What appears from the first line of the data below through the line containing "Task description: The", both included, should be copied exactly, and nothing else.

▬▬▬

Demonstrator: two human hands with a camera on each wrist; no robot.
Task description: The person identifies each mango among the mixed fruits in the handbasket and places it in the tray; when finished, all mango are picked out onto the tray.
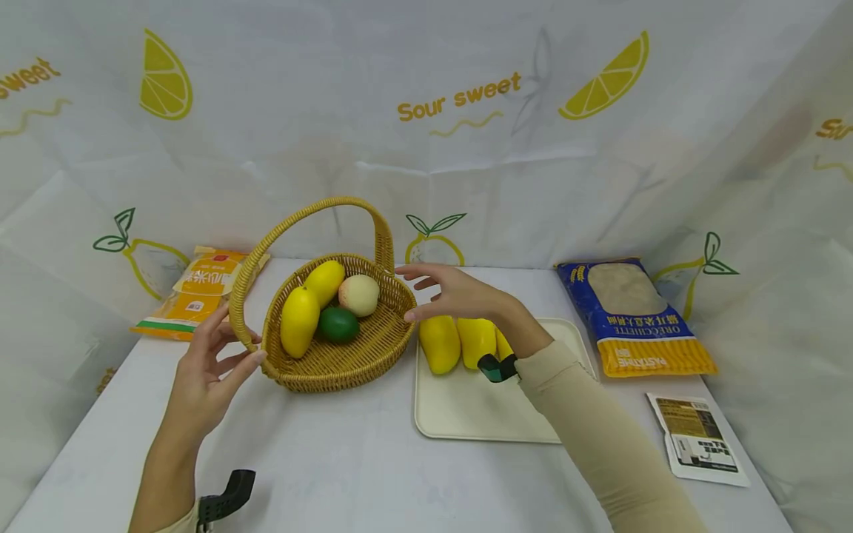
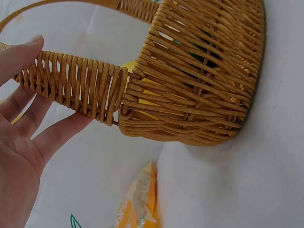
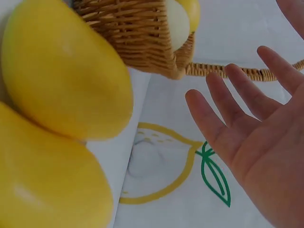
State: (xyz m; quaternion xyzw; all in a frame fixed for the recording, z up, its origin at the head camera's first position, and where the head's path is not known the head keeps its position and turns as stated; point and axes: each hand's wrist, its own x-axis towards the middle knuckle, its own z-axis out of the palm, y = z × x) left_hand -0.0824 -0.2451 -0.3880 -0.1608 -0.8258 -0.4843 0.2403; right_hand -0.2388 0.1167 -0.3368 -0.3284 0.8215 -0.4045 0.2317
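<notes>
A wicker basket [image 1: 340, 381] with a tall arched handle [image 1: 313, 209] stands on the table, left of centre. Inside it lie two yellow mangoes [image 1: 300, 322], a pale peach [image 1: 360, 295] and a dark green fruit [image 1: 338, 326]. My left hand [image 1: 200, 370] holds the handle near its left foot, thumb on one face and fingers [image 2: 61, 135] on the other. On the basket's far side, my right hand [image 1: 453, 292] hovers by the rim with fingers [image 3: 232, 104] spread and nothing in them. Below that hand, several more mangoes [image 1: 440, 346] rest on a cream tray [image 1: 466, 414].
An orange food bag [image 1: 200, 292] lies behind the left hand. To the right of the tray are a blue and yellow pasta bag [image 1: 640, 318] and a small white and brown pouch [image 1: 700, 440]. A white curtain [image 1: 300, 111] printed with lemons hangs behind the table.
</notes>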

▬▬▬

• **Written reply**
Demonstrator: two human hands with a camera on each wrist; no robot.
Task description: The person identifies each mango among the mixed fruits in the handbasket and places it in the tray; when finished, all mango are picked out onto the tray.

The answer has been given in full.